Лицо мага потемнело, в глазах засверкали угрожающие молнии. Похоже было, что последнее, совершенно разумное и обоснованное обвинение задело старика за живое, оскорбив до глубины души.
Он сделал шаг вперед, надвигаясь на собеседника и, скрипнув зубами, зашипел, как взбешенная змея:
— Как смеешь ты!.. Думаешь, мне неизвестно, кто проклял род де Нормонд, прикрывшись моей личиной?
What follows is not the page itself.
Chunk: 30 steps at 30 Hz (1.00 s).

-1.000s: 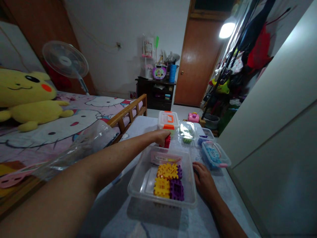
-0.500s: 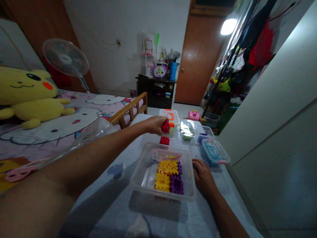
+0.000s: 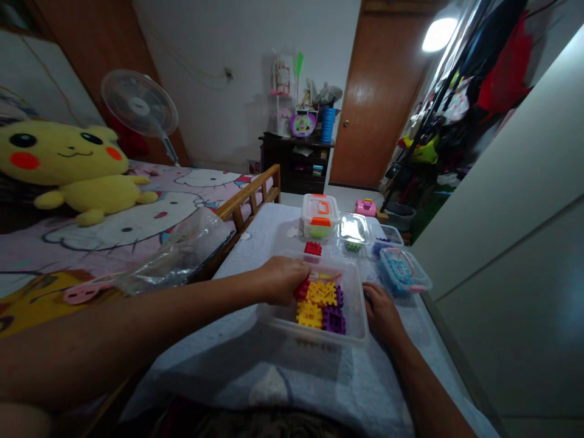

Думаешь, я не знаю, что творится в замке несчастного графа, по незнанию вставшего у тебя на пути? Как смеешь ты обвинять меня в своих грехах, пес?!
Чеслав выпрямился, расправляя широкие плечи. По губам его медленно растеклась откровенно насмешливая, нескрываемо жестокая, безжалостная улыбка.
— Думаю, что ты глуп, старик, — очень спокойно, почти мягко отозвался он, — И что с тем, кому достало сил проклясть целый род, с тем, проклятью которого ты не способен помешать даже с помощью своего неумелого подопечного, ты бы мог вести себя более вежливо.
Ренард, слушающий эти слова во все больше и больше возрастающем изумлении, переживающий сейчас несомненное потрясение, закрыл рот рукой, опасаясь случайно издать хоть звук.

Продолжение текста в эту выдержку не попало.